Journalists worked in a climate fraught with fear. In numerous interviews, prominent reporters and editors told CPJ that they received death threats through text message and e-mail throughout January and into February. Most threats were believed to have come from Kikuyu militants and state security agents, Makali said in an interview for CPJ’s magazine, Dangerous Assignments.
Three journalists were seriously injured in the period around the election. In January, photographers Hezron Njorge of The Nation and Robert Gicheru of The Standard were shot while covering riots in the Kibera slums of Nairobi, The Nation reported. Both were hospitalized but recovered. Clifford Derrick, a reporter and cameraman working for the Kenya Television Network, was brutally assaulted while trying to cover alleged vote-rigging in Nairobi. Ruling party militants were believed to be behind the attack, which led to Derrick’s hospitalization for severe kidney injuries, according to local journalists and Kenyan human rights organizations. The attack, which occurred on December 26, 2007, was not widely publicized for several weeks.
Government and civil society groups criticized Kenya’s numerous community radio stations for promoting violence during the post-election crisis. According to a media survey sponsored by the United Nations Development Program, several vernacular radio stations used veiled and idiomatic language to provoke ethnic divisions. The director of the Kenyan Human Rights Commission, L. Muthoni Wanyeki, said some outlets were “definitely complicit” in heightening the violent atmosphere.
Still, Nation correspondent Peter Oriare told the BBC, the implicit messages from local radio stations paled in comparison to the flood of private cell phone and e-mail threats that encouraged ethnic hatred and violence. Mitch Odero of the Media High Council of Kenya, an independent media regulating body, noted that politicians who doubled as radio station owners bore plenty of responsibility for raising tensions. “In Kenya, you are talking of a situation where certain politicians own FM stations, particularly vernacular ones,” he said.

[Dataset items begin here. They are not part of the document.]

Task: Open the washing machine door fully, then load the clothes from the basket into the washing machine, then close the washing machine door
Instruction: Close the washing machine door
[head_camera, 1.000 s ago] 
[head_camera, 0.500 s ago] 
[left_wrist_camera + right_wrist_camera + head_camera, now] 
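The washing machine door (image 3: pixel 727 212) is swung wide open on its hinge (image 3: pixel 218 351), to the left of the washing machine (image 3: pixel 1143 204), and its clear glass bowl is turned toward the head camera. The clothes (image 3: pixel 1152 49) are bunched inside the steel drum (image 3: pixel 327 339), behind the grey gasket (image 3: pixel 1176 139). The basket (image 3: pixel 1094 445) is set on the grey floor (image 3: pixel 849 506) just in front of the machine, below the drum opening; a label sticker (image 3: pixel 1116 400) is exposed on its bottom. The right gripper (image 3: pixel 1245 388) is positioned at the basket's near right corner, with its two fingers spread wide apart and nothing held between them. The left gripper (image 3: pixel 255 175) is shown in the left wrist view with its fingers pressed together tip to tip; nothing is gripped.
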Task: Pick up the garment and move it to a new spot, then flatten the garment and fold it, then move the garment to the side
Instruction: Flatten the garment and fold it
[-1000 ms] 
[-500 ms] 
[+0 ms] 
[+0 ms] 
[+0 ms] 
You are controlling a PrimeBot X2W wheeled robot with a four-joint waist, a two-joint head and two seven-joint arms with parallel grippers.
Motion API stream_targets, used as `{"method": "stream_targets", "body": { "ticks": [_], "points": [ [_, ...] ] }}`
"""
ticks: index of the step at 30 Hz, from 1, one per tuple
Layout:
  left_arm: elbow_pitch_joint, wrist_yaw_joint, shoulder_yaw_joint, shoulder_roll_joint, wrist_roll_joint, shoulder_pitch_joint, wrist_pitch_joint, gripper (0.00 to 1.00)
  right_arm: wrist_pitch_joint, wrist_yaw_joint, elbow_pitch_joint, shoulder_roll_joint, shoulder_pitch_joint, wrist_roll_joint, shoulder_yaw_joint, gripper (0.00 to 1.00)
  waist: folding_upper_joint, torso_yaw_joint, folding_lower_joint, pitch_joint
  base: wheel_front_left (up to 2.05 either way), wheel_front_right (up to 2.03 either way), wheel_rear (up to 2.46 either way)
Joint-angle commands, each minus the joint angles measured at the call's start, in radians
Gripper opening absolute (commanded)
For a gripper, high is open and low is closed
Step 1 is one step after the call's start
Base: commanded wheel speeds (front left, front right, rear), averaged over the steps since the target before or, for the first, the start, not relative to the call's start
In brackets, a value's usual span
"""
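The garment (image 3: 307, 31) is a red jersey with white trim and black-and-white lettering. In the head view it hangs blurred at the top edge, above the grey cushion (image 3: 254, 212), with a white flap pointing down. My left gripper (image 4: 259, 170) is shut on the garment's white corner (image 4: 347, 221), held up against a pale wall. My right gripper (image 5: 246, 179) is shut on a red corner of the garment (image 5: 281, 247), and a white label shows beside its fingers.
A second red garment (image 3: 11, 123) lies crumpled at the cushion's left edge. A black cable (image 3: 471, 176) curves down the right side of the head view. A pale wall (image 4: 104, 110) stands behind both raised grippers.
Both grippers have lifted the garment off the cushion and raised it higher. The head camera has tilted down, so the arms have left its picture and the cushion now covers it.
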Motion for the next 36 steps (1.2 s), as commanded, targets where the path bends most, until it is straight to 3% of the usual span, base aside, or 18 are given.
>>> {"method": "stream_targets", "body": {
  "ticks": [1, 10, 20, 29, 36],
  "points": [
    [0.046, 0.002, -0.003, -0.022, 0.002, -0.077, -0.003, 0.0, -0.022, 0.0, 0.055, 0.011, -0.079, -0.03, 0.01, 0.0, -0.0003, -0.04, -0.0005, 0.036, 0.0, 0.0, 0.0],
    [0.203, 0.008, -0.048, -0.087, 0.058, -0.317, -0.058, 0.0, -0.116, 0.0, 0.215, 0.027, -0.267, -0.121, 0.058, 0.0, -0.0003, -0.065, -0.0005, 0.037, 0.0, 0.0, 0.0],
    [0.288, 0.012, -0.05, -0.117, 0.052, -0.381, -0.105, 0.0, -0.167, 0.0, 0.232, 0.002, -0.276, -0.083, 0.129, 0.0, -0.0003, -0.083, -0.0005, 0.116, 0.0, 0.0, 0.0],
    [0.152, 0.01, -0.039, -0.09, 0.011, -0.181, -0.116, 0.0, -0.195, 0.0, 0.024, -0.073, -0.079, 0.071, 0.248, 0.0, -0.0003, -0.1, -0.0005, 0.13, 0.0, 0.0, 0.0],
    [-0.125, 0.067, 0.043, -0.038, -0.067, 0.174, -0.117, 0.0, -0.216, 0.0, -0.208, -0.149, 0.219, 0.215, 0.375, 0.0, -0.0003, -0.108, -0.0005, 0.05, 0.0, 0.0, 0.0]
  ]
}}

On February 4, as violence was subsiding, Information Minister Samuel Poghisio visited major media houses to announce that the live-broadcast ban would be lifted. Poghisio and other government officials used the crisis as a pretense to suggest the imposition of press controls. The government announced that it would establish a task force to review media coverage of the post-election period, while Poghisio threatened to close five local radio stations on charges of inciting violence. In both cases, the government did not follow through on the announced plans.
In his Dangerous Assignments interview, Makali offered a mixed review of the news media’s work. “Kenyan journalism underwent a baptism by fire. There is general recognition that the media fell short of glory and played into the ethnic divisions that characterized the campaign.” Still, he noted, “given the intensity of the contest and the post-election crisis, the media held their ground to do a fairly professional job. The overall integrity of the media remains intact.”
While the election crisis dominated the press landscape, the mysterious murder of a New Zealand-born photographer raised numerous questions. Trent Keegan was found dead in a ditch near the parliament building in Nairobi in May. Police said he had been the victim of a robbery gone awry, but colleagues and family members were skeptical because cash had been left in his wallet while a laptop and cell phone were stolen. Police arrested two men; one was acquitted at trial and the other continued to face charges in late year. Keegan had been working on a story about a land dispute between a safari company and the local Maasai community in northern Tanzania.